• **Your goal**
Once the line with "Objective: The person" is found in the data, output it and each following line exactly, up to and including the line with "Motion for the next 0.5", and nothing before or after.

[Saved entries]
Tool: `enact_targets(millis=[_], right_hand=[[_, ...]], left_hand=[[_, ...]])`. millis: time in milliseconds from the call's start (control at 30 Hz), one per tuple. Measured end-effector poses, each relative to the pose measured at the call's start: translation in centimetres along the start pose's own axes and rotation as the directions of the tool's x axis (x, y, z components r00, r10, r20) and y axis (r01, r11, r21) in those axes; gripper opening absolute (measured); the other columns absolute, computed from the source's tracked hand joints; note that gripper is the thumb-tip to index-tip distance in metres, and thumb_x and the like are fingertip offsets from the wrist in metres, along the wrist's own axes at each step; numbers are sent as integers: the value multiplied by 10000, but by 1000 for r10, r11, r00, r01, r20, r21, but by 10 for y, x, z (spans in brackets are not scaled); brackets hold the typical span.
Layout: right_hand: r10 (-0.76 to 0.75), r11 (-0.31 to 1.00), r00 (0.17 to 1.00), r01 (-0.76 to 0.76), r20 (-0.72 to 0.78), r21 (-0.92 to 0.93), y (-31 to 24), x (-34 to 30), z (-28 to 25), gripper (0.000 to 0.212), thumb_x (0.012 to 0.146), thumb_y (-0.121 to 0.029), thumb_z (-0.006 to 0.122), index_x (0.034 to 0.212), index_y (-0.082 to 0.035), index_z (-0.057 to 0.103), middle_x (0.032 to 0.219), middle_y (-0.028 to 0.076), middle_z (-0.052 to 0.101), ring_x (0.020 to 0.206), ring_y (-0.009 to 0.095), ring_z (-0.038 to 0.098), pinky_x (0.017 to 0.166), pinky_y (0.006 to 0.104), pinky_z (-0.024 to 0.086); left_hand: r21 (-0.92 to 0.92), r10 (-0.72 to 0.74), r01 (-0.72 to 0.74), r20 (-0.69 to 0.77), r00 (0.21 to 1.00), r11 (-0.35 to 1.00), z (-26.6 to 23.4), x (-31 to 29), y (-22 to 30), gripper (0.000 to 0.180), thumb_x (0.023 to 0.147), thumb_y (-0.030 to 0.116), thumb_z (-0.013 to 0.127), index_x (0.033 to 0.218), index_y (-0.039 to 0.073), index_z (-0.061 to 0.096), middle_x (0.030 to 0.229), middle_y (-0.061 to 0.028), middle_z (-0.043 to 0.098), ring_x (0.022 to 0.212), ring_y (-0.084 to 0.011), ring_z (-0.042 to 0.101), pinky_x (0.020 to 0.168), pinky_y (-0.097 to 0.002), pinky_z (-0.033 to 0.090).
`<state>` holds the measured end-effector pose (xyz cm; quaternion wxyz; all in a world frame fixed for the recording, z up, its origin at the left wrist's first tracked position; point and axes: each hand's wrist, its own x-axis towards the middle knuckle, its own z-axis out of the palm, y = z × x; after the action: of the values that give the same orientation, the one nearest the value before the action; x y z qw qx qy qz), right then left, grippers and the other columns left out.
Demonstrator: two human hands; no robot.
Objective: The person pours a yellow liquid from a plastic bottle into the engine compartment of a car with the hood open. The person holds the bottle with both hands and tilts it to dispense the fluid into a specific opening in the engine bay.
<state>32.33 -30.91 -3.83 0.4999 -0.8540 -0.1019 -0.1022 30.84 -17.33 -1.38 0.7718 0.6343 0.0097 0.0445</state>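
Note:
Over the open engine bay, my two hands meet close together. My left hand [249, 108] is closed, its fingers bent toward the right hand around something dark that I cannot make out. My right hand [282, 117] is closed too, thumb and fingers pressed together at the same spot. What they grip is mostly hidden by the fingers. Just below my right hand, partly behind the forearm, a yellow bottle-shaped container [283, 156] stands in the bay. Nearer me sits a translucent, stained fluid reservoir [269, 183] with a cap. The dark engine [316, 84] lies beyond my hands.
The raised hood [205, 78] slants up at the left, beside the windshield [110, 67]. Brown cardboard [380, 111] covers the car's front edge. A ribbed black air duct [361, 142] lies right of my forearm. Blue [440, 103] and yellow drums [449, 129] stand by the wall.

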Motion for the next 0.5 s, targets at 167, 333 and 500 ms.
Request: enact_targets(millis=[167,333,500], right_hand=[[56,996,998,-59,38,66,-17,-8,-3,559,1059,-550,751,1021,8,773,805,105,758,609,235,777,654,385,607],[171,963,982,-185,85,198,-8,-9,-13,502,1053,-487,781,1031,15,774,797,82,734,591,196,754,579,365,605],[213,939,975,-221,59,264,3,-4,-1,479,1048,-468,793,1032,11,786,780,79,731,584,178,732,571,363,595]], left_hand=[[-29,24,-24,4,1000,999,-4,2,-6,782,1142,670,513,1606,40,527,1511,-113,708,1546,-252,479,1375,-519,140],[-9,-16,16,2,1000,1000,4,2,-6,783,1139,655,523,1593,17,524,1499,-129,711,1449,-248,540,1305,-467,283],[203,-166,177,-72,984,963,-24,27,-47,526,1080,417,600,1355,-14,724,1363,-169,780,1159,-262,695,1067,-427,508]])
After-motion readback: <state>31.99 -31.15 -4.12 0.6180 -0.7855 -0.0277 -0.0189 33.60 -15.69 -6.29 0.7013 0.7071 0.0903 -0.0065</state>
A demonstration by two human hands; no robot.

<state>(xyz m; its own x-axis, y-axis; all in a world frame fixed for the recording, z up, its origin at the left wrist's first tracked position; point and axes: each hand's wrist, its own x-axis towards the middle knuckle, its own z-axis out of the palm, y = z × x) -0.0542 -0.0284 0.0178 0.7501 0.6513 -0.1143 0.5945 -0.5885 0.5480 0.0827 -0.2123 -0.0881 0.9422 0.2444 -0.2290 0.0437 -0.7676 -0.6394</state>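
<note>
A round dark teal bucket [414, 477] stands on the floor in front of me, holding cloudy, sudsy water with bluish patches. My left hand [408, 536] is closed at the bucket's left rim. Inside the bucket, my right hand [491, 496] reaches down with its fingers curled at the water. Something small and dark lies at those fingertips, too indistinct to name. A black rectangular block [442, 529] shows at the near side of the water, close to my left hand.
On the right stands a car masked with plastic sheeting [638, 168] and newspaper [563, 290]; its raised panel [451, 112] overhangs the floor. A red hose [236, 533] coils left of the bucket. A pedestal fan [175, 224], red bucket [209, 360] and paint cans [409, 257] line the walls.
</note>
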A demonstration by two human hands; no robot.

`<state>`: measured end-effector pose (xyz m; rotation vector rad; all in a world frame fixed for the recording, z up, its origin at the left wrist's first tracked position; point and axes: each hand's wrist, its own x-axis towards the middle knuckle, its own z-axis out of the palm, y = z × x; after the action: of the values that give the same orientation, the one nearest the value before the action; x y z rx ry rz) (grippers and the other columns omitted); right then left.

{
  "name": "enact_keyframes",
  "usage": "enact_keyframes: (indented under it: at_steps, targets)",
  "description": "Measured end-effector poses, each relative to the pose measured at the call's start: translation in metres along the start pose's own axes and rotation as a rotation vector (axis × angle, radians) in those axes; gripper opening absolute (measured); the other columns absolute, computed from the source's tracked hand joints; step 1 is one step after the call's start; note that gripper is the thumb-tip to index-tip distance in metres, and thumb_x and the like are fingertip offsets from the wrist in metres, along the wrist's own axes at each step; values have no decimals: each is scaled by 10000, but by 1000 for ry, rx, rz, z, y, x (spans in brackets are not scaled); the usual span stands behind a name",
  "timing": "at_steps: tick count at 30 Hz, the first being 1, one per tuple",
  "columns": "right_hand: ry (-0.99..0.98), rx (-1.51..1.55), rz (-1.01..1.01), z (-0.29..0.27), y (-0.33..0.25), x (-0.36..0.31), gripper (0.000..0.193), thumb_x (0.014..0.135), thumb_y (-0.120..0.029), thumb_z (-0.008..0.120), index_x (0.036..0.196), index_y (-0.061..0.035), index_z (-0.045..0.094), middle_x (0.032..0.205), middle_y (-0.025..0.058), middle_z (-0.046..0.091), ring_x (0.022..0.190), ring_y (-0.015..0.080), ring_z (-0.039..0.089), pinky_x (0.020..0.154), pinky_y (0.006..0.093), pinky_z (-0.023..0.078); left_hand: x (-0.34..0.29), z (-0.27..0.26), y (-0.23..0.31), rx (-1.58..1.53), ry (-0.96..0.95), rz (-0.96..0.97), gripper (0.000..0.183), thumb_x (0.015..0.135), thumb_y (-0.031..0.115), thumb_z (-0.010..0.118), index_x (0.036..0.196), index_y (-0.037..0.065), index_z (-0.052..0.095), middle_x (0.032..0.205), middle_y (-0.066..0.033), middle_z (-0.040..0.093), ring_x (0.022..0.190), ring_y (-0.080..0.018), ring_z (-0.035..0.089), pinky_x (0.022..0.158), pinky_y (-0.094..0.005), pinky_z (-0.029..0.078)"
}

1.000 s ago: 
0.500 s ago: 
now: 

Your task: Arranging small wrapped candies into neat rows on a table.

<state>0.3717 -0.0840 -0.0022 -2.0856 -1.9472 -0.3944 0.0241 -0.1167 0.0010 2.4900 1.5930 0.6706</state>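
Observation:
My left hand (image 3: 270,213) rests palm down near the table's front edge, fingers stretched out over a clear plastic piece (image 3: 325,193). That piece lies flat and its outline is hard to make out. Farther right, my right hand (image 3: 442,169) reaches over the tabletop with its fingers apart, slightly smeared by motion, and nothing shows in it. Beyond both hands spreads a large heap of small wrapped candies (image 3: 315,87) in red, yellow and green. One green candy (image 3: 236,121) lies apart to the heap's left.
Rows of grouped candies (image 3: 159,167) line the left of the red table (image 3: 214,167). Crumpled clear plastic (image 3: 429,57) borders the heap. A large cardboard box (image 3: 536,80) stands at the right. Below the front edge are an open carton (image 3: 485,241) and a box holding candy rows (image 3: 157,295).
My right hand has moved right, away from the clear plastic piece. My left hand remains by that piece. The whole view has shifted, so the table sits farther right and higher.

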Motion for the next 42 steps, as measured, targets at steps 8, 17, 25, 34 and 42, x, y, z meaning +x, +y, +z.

• **Solution for this task**
Objective: The person pours a yellow liquid from a plastic bottle into the engine compartment of a car with the hood open. The person holds the bottle with both hands and tilts it to dispense the fluid into a specific opening in the engine bay.
<state>32.33 -30.91 -3.83 0.4999 -0.8540 -0.1019 -0.1022 30.84 -17.33 -1.38 0.7718 0.6343 0.0097 0.0445</state>
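Note:
Over the open engine bay, my two hands meet close together. My left hand [249, 108] is closed, its fingers bent toward the right hand around something dark that I cannot make out. My right hand [282, 117] is closed too, thumb and fingers pressed together at the same spot. What they grip is mostly hidden by the fingers. Just below my right hand, partly behind the forearm, a yellow bottle-shaped container [283, 156] stands in the bay. Nearer me sits a translucent, stained fluid reservoir [269, 183] with a cap. The dark engine [316, 84] lies beyond my hands.
The raised hood [205, 78] slants up at the left, beside the windshield [110, 67]. Brown cardboard [380, 111] covers the car's front edge. A ribbed black air duct [361, 142] lies right of my forearm. Blue [440, 103] and yellow drums [449, 129] stand by the wall.
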
Motion for the next 0.5 s, targets at 167, 333 and 500 ms.

The work on the exercise is done.